Vocabulary construction #887

ZJaume · 2024-10-21T10:55:45Z

I was going to comment at #745, but I think this translates to a more general discussion about vocabulary building. Although I don't know if this would be considered a meta issue.

Character coverage

I don't think there is need to force 100% coverage when training SentencePiece.
https://github.com/mozilla/firefox-translations-training/blob/2027f4e99b78d45ce73e44ed454c8527e03718f7/pipeline/train/spm-vocab.sh#L86
In fact, when byte fallback is enabled the default character coverage should be better because it increases the amount of training instances using the byte fallback tokens.

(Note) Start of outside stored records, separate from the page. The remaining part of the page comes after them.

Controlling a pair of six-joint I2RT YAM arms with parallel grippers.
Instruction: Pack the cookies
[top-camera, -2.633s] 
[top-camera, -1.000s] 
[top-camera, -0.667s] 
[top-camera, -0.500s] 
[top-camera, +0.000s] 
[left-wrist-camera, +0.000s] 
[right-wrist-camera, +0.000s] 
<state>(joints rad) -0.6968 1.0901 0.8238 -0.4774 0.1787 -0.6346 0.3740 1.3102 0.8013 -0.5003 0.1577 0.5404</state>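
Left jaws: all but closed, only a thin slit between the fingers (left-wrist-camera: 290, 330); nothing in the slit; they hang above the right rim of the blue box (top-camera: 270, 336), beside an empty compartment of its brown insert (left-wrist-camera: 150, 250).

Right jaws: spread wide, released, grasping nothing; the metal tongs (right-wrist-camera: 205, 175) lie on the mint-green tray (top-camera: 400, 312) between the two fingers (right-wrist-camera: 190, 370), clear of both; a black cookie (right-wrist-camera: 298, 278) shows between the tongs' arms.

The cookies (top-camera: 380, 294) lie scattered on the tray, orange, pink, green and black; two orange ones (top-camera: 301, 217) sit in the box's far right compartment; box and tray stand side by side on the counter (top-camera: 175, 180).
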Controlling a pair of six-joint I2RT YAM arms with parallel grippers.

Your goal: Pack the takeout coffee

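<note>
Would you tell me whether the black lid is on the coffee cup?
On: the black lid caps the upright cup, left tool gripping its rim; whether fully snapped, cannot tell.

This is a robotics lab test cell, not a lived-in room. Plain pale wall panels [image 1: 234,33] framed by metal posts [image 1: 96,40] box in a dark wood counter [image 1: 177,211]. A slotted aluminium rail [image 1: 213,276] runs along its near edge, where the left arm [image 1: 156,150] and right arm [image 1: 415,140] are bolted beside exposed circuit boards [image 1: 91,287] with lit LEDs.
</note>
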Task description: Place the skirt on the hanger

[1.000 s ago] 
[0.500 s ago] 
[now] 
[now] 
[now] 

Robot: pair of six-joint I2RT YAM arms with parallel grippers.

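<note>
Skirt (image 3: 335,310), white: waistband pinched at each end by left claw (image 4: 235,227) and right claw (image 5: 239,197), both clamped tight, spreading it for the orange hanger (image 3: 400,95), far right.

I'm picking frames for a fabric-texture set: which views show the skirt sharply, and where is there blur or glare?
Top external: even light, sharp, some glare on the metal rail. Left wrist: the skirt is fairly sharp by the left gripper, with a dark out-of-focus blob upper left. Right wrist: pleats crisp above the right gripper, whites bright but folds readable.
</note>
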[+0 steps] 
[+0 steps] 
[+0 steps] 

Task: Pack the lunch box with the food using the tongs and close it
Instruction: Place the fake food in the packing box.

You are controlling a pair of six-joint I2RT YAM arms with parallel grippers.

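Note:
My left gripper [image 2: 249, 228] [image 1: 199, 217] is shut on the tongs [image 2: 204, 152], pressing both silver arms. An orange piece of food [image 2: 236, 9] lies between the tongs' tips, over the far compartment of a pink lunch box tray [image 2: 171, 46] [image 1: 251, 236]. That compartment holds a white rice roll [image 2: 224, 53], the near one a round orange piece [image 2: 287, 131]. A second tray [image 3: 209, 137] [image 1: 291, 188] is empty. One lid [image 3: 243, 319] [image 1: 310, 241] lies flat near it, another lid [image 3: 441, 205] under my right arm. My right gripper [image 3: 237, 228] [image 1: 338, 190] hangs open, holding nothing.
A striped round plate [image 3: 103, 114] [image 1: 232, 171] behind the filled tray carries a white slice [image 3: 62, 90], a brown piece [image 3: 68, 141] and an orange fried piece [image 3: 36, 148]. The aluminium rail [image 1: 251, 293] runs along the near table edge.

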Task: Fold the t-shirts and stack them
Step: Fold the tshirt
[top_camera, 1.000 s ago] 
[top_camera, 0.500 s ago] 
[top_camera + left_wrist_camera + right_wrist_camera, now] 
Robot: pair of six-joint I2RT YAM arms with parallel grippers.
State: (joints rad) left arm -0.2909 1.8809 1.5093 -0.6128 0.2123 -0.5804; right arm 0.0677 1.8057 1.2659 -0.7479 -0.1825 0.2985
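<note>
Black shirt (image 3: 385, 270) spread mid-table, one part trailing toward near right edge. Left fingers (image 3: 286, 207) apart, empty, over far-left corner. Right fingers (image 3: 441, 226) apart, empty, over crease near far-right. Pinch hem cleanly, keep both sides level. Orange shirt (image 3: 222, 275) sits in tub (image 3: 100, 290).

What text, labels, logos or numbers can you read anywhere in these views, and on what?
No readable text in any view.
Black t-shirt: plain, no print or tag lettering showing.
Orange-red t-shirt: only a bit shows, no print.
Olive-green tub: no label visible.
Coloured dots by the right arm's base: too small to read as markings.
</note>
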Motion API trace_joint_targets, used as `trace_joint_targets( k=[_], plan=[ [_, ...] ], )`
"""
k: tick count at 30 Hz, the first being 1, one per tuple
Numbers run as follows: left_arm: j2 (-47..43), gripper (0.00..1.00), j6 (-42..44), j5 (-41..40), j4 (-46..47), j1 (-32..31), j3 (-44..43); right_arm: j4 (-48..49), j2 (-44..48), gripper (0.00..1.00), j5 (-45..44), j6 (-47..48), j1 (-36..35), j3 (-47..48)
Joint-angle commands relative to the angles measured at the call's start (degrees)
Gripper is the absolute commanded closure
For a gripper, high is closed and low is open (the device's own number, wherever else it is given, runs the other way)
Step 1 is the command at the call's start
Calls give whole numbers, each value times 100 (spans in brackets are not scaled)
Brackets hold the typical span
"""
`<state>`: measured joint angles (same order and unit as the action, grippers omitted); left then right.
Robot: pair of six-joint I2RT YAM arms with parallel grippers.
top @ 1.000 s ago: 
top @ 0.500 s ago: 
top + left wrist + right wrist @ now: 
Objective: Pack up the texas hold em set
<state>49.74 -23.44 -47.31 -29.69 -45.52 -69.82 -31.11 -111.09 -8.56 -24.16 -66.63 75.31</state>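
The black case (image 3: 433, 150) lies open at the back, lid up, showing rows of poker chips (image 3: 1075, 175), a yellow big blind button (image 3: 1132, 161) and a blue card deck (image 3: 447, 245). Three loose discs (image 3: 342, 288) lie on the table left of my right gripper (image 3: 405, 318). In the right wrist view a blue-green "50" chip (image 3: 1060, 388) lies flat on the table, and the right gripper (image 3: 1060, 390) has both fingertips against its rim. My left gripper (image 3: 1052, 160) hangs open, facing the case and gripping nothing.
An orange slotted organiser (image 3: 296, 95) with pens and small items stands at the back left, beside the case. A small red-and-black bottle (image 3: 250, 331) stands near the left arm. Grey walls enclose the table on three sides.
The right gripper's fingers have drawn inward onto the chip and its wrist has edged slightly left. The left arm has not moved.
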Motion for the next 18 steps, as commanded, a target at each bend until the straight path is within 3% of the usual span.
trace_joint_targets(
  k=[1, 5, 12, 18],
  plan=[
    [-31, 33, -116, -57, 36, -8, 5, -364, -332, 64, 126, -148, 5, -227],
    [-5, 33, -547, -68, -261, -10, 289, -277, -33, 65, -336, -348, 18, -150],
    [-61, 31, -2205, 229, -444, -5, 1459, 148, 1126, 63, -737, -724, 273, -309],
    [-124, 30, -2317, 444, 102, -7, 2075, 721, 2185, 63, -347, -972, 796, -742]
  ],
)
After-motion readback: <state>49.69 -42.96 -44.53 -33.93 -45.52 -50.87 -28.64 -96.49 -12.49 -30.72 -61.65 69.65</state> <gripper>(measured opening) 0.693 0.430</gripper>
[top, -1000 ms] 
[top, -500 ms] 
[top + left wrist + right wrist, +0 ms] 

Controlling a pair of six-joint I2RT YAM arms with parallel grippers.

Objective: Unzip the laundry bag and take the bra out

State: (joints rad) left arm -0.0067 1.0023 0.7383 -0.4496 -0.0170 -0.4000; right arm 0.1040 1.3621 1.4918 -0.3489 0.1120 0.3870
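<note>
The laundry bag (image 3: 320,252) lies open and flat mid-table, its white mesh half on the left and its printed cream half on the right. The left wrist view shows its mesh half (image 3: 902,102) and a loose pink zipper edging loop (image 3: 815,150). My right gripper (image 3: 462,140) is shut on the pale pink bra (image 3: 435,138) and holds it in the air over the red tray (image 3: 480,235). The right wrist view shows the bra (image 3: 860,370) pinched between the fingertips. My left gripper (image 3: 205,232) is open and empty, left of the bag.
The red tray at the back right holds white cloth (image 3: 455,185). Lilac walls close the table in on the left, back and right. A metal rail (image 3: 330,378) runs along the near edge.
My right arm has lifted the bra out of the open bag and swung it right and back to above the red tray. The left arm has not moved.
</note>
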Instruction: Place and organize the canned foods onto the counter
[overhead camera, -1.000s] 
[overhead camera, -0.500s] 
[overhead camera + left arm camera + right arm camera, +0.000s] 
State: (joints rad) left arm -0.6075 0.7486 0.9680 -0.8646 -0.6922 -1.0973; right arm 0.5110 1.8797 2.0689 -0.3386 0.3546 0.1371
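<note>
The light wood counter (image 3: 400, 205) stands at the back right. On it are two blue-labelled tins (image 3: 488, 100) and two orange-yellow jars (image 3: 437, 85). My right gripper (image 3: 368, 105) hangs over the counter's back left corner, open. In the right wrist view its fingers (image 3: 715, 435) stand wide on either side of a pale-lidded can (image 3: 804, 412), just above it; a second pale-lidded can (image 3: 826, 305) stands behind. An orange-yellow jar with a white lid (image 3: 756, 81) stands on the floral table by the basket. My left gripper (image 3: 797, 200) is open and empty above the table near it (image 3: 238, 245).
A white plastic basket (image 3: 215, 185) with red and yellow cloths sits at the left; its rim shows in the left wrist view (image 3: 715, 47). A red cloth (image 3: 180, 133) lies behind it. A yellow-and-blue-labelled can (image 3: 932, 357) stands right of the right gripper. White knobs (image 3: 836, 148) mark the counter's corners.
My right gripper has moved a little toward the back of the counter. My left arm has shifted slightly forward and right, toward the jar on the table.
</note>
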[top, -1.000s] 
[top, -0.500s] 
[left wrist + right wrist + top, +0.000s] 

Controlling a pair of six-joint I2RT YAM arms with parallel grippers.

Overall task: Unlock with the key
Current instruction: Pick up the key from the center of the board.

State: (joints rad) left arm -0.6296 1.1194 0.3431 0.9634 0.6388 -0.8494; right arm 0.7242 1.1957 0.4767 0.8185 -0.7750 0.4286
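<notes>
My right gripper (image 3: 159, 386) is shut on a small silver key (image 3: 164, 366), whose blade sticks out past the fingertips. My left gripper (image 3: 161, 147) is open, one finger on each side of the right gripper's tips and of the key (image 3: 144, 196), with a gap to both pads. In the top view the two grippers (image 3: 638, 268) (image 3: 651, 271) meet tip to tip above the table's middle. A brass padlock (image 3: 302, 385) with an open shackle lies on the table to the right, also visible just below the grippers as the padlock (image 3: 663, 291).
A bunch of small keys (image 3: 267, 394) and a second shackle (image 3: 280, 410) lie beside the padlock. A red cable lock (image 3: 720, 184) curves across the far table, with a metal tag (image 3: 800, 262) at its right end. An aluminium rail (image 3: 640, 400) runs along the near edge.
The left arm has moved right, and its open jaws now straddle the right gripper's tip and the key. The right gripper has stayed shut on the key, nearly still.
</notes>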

Therefore decreasing the chances of one of the byte fallback token being poorly trained and model hallucinations when that token comes in the input during inference. Also, related to the coverage, there is the training data size for the vocabulary. It doesn't need to be very large to cover the most part of the MT model training data. I think it only needs to be a representative sample.

So, for character coverage I think it is enough to use the default option and the training size it should be enough with 1 or 2 million sentence pairs (random sample). That way we increase the chances of having a strong byte fallback training.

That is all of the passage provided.